> _WORK ITEM_: Below are the entries to work from; restate word for word the portion that opens with the line containing "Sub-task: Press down" and closes with the line containing "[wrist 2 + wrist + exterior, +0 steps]", keeping both.

Top of INFORMATION SHOWN

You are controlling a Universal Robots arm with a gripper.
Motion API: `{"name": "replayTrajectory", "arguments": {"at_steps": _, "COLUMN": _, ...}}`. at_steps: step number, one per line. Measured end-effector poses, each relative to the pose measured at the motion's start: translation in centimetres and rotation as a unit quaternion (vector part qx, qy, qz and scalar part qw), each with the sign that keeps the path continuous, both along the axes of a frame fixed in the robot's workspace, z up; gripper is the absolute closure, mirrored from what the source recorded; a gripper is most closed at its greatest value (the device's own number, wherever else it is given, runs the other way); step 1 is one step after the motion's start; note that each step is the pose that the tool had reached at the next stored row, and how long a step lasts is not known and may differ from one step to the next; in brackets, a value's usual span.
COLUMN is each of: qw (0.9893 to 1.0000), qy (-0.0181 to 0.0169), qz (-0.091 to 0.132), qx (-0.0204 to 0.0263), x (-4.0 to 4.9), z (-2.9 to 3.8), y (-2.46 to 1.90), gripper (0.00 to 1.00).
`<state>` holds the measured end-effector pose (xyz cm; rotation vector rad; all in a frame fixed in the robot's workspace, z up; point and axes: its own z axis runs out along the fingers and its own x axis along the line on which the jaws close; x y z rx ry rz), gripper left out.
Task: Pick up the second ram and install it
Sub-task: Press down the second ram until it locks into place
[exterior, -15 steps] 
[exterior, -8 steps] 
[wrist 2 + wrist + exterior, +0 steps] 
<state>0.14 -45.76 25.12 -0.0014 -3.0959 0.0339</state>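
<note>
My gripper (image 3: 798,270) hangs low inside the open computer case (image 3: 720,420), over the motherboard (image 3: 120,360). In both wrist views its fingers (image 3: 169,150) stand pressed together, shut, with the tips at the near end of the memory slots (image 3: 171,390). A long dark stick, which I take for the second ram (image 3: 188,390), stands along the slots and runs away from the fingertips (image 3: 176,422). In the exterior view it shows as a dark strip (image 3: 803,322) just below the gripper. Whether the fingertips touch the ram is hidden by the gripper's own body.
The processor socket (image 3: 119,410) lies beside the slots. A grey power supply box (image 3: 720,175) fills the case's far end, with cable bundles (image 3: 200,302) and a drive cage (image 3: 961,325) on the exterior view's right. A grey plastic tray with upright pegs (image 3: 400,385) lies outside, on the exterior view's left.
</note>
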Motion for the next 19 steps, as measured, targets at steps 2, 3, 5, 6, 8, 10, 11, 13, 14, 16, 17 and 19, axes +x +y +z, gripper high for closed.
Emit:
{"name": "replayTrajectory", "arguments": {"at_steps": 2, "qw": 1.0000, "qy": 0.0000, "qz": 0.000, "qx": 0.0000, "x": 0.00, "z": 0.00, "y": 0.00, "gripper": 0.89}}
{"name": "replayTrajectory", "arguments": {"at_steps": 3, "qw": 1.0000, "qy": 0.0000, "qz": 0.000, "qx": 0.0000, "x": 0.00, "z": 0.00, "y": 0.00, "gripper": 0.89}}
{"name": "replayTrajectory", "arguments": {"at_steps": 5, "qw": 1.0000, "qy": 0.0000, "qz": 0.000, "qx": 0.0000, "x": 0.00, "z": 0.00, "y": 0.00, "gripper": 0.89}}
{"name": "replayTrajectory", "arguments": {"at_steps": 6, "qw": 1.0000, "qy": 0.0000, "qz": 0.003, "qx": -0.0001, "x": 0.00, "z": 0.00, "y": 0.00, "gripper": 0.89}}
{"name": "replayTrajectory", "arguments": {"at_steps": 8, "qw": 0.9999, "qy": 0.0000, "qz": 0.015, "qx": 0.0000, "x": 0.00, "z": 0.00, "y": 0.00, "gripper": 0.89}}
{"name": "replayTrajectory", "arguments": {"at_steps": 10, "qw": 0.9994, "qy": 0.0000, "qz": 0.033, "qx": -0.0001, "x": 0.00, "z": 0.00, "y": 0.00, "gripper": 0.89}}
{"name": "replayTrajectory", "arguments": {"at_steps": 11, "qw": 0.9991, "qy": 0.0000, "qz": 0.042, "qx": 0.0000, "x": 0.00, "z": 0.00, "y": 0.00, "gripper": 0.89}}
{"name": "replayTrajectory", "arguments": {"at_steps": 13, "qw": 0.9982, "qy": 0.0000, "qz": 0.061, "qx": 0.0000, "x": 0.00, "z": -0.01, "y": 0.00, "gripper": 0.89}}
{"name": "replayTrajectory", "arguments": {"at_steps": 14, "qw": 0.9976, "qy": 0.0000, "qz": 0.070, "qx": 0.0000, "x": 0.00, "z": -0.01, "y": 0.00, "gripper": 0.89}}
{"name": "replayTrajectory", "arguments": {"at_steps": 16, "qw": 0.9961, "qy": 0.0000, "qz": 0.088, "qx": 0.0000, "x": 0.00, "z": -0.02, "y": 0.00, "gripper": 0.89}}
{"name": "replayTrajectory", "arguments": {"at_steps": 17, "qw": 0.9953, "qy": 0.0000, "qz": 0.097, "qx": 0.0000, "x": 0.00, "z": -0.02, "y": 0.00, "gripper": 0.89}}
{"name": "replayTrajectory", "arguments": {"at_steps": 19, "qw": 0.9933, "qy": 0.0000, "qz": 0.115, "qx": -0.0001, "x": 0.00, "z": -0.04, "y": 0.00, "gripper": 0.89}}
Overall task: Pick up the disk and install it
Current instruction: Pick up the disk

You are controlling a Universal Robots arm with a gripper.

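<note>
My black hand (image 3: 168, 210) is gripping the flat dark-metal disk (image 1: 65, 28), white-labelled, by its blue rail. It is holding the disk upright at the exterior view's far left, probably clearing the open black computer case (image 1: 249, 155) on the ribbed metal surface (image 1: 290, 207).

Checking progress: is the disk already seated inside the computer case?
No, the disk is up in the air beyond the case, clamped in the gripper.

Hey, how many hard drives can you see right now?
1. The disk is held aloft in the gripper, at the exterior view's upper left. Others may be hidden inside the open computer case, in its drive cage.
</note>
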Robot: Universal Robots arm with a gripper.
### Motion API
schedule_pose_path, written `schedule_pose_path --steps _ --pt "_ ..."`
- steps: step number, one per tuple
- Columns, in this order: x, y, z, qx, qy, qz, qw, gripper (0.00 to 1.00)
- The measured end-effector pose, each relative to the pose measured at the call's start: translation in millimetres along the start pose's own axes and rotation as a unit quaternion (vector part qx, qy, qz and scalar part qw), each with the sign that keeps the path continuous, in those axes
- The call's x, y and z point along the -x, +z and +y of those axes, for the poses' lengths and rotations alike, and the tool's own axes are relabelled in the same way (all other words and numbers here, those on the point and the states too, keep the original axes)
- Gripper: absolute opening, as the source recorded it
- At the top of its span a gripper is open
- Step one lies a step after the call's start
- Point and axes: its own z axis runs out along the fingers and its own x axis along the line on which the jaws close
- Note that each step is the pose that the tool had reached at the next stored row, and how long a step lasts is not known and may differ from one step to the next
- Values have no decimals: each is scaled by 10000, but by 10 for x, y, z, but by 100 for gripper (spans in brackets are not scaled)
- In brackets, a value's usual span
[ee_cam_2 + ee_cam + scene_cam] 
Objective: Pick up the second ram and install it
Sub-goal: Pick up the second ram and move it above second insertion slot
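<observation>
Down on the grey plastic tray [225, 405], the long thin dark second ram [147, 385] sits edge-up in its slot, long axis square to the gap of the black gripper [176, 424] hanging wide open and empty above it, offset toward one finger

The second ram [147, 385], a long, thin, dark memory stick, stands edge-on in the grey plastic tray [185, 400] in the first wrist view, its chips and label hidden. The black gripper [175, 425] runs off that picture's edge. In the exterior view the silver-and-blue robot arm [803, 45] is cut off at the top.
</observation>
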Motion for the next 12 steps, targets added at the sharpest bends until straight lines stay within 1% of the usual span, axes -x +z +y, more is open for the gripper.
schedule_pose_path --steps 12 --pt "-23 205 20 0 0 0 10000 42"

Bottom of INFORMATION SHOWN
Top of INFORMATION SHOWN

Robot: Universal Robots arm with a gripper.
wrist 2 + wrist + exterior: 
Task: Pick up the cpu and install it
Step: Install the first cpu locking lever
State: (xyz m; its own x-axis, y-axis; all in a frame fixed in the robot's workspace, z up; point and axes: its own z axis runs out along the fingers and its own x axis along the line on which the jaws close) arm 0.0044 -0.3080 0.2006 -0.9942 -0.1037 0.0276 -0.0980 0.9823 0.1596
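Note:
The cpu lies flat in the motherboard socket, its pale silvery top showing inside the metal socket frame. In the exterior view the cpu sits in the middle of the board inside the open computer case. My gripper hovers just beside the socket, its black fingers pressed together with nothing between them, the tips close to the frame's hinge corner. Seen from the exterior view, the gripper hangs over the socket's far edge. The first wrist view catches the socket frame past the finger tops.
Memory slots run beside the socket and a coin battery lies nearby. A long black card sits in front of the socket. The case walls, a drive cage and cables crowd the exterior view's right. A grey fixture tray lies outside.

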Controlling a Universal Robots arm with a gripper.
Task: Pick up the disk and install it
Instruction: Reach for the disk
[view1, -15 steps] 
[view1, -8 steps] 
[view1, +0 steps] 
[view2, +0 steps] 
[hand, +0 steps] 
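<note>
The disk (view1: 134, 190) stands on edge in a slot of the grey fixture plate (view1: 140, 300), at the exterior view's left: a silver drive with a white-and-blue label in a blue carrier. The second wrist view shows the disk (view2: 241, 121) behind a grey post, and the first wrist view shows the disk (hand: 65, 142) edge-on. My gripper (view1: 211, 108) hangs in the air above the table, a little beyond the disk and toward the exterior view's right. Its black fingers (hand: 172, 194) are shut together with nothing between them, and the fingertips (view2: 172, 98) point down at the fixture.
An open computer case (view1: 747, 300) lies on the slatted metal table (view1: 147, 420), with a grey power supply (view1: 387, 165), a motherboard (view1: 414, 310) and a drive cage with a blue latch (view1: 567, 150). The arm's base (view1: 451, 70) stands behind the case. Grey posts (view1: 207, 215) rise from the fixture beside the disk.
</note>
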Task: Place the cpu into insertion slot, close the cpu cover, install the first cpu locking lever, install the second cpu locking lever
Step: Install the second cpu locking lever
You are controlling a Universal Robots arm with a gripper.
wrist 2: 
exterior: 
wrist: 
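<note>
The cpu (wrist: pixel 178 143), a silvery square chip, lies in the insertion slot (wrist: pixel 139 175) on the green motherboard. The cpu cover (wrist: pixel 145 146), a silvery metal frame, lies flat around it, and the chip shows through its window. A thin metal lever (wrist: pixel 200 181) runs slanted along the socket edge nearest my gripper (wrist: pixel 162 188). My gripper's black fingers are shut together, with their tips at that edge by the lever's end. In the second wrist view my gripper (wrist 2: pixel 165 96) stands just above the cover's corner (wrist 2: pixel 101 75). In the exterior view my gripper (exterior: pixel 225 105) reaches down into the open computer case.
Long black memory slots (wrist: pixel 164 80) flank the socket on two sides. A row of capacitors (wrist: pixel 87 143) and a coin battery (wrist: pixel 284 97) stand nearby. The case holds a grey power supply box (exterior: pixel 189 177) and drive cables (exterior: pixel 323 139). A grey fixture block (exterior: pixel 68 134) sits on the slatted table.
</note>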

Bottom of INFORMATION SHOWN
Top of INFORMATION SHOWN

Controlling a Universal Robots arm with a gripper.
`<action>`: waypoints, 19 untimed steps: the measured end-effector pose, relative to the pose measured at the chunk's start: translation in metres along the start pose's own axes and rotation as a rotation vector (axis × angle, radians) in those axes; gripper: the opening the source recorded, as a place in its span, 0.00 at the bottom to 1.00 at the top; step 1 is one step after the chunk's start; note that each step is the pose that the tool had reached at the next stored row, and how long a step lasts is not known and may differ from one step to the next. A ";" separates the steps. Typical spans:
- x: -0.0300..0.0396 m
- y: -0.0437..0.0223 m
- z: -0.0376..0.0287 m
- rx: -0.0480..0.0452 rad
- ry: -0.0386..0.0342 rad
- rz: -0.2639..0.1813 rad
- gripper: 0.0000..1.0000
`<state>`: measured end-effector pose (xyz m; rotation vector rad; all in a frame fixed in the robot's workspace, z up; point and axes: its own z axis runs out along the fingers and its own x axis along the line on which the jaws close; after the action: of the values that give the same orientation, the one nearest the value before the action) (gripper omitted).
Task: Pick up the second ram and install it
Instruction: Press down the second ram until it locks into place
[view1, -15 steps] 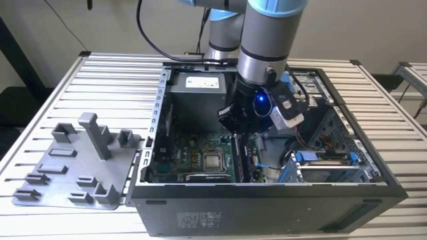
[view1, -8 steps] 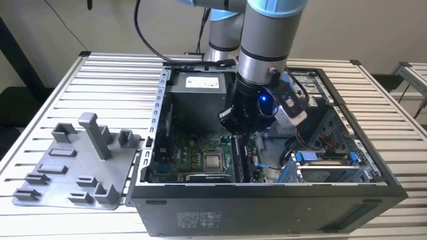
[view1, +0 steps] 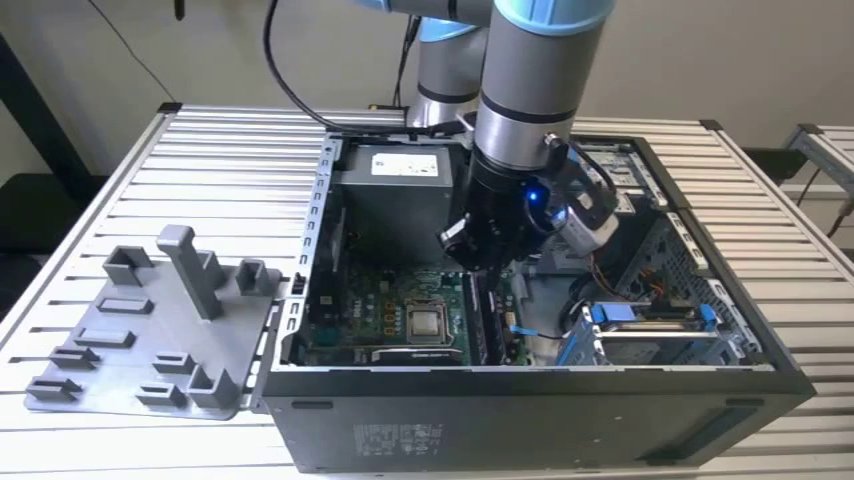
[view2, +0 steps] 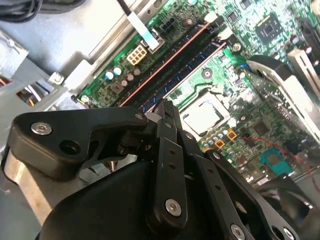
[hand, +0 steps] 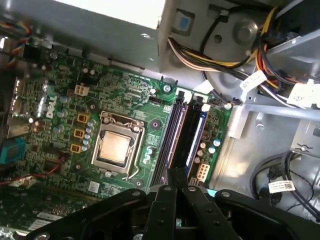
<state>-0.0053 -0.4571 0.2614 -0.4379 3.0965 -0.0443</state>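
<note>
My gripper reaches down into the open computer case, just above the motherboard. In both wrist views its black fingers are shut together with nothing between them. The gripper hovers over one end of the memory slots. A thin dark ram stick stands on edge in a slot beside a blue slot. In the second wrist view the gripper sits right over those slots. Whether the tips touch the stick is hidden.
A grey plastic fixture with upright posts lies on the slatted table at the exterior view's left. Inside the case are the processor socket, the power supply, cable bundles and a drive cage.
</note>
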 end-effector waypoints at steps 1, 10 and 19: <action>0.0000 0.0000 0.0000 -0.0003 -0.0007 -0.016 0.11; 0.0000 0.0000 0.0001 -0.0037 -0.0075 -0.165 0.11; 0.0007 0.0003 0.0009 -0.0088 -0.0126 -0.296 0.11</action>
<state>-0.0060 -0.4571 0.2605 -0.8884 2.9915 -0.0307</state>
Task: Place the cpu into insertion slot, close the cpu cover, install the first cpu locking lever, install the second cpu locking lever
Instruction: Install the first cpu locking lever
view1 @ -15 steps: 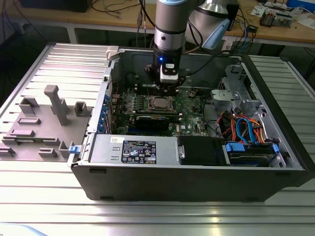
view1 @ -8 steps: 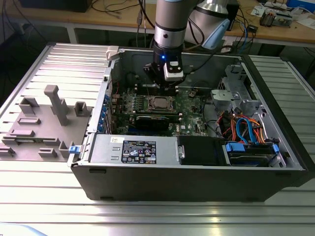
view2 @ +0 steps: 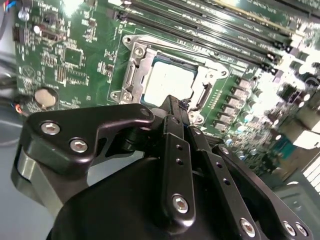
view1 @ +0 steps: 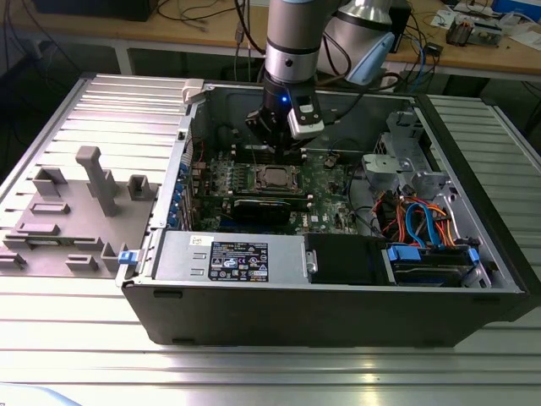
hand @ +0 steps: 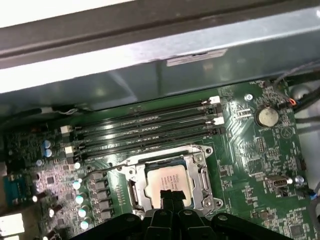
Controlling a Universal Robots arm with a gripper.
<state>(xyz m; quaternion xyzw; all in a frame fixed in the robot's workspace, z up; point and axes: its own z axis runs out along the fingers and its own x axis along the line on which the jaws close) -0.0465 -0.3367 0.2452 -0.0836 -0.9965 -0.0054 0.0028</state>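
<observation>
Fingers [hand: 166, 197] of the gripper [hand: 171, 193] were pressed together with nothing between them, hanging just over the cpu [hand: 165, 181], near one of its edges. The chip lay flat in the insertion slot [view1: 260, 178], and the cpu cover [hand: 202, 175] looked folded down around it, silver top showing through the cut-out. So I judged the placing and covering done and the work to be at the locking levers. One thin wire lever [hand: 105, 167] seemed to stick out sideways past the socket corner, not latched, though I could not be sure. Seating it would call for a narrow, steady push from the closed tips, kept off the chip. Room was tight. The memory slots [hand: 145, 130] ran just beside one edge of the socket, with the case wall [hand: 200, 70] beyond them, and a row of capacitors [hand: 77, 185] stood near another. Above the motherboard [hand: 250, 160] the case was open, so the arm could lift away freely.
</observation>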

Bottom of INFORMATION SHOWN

> _FINISHED TASK_:
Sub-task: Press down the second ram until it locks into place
[exterior, -15 steps] 
[exterior, -8 steps] 
[wrist 2 + wrist + exterior, +0 steps] 

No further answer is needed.